* _Exercise description_
When a line below contains the word "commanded", copy that line.

====== Materials provided ======

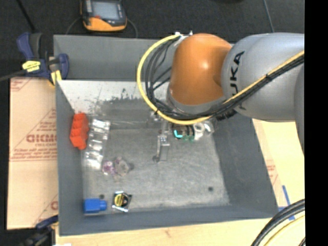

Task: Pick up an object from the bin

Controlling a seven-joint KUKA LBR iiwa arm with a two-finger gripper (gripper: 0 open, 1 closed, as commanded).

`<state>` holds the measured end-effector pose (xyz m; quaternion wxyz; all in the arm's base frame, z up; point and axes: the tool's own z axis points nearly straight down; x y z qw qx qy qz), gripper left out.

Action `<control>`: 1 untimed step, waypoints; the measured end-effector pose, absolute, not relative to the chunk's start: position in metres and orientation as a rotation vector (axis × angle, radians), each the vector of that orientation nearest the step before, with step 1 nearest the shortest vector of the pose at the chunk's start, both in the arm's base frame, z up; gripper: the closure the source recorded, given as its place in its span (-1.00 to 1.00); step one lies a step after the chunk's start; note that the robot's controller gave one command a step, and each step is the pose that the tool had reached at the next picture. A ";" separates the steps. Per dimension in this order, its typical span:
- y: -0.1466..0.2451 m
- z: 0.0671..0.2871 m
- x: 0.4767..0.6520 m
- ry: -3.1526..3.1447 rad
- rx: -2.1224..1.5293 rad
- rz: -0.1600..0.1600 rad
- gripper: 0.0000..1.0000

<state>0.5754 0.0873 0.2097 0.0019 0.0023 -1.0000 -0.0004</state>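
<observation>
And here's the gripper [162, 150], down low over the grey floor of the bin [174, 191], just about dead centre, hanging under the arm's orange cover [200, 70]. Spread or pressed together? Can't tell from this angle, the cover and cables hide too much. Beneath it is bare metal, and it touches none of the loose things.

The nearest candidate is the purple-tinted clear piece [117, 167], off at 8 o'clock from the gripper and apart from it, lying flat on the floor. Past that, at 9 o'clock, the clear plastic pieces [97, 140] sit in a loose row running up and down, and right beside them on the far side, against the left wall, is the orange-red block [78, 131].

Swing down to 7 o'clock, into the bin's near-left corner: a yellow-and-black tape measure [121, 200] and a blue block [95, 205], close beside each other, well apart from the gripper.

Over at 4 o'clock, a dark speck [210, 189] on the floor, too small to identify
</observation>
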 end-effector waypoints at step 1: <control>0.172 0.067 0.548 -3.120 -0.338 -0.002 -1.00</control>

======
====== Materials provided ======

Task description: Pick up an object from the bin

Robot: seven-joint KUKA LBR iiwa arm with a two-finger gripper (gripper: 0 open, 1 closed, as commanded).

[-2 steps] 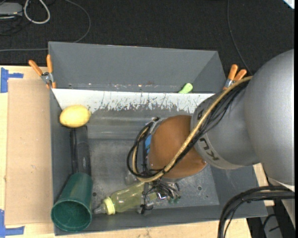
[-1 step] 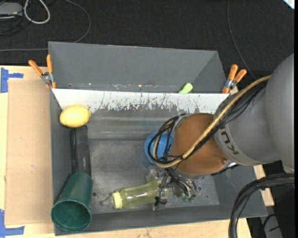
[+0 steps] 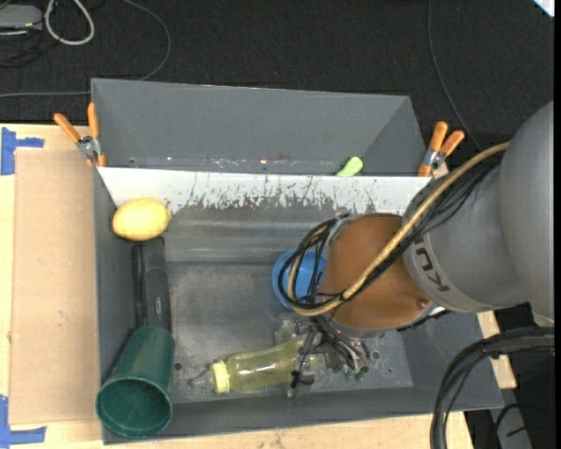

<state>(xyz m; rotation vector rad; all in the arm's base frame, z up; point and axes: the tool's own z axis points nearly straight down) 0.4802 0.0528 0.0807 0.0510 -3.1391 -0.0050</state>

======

* _Your response_
Controlling a seven-joint KUKA LBR iiwa arm with a two-finger gripper (gripper: 0 open, 1 closed, as commanded).
Robot: seven-joint KUKA LBR iiwa arm with a two-finger gripper (gripper: 0 open, 1 closed, as commanded).

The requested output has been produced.